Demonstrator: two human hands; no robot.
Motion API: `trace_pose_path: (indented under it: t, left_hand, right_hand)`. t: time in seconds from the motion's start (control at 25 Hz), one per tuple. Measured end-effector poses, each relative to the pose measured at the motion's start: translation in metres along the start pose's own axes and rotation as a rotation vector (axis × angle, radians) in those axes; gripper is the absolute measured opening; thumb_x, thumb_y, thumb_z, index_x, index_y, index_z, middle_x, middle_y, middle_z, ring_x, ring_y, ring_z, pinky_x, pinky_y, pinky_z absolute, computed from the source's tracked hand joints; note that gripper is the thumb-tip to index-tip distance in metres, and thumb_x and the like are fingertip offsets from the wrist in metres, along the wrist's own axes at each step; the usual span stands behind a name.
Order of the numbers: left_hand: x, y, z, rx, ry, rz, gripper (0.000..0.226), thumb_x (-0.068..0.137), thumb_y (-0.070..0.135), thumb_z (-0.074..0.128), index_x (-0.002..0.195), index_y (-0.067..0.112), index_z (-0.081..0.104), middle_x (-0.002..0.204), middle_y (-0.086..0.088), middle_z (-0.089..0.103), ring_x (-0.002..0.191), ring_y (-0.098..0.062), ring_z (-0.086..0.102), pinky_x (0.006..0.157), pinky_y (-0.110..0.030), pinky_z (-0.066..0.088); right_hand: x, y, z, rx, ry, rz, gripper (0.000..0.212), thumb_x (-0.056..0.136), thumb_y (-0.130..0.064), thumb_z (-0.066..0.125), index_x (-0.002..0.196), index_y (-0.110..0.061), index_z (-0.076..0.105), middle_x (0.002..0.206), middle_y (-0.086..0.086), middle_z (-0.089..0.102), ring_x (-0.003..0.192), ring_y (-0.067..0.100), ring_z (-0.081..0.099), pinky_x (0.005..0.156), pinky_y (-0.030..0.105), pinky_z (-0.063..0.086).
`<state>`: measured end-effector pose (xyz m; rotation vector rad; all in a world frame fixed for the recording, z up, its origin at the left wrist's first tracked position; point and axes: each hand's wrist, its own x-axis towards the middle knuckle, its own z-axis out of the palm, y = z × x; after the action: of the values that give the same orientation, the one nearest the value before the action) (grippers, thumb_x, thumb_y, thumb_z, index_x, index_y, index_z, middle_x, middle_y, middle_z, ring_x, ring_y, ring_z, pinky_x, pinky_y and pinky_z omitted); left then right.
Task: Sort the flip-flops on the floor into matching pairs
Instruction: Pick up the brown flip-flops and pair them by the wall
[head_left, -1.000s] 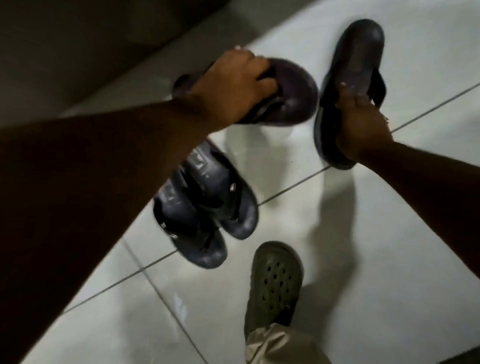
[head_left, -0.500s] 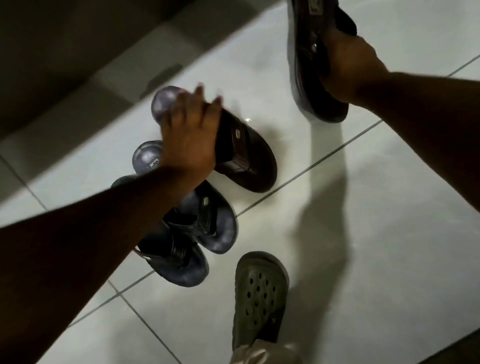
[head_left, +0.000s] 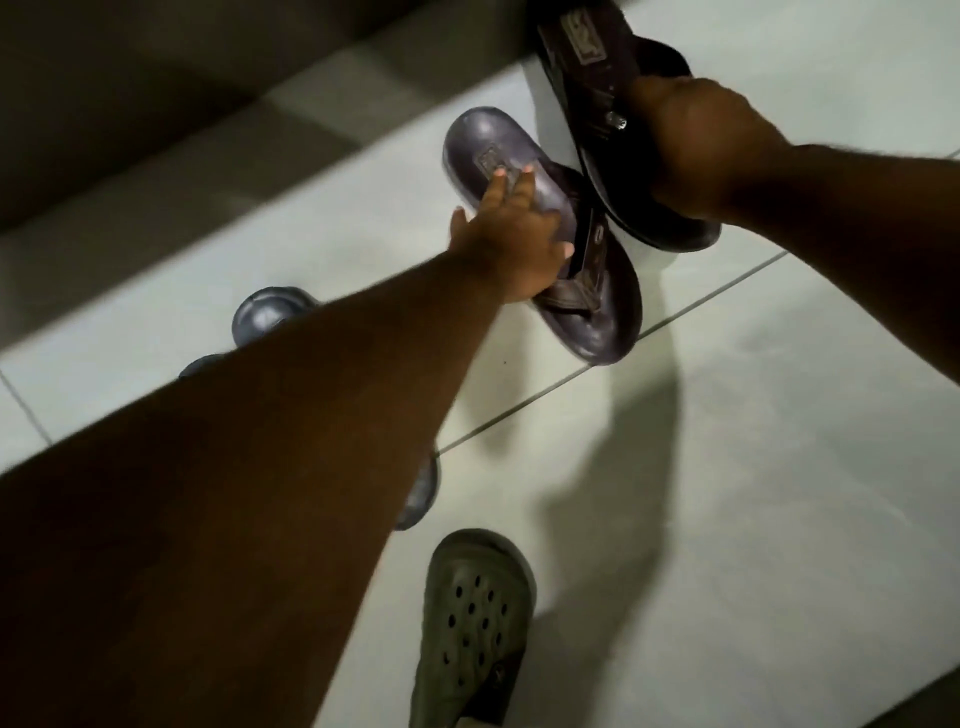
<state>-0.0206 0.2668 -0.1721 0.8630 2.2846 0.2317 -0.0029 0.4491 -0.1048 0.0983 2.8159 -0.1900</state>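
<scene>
Fingers of the left hand lay flat and spread on a dark flip-flop that rested on the pale tiled floor, pressing it rather than gripping; the right hand was closed around a second dark flip-flop, held tilted just above and beside the first; two more flip-flops showed partly from under the left forearm; a green clog stood nearer the camera.
</scene>
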Motion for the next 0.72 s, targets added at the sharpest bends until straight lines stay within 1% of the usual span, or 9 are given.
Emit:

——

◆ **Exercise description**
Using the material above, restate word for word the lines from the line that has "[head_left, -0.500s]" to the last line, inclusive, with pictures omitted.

◆ **Task result**
[head_left, -0.500s] 
[head_left, +0.000s] 
<state>-0.0206 0.2668 -0.1721 0.8630 2.2846 0.2317 -0.0029 0.4491 -0.1048 0.0983 2.8159 -0.1900</state>
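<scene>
Fingers of the left hand lay flat and spread on a dark flip-flop that rested on the pale tiled floor, pressing it rather than gripping; the right hand was closed around a second dark flip-flop, held tilted just above and beside the first; two more flip-flops showed partly from under the left forearm; a green clog stood nearer the camera.
</scene>
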Motion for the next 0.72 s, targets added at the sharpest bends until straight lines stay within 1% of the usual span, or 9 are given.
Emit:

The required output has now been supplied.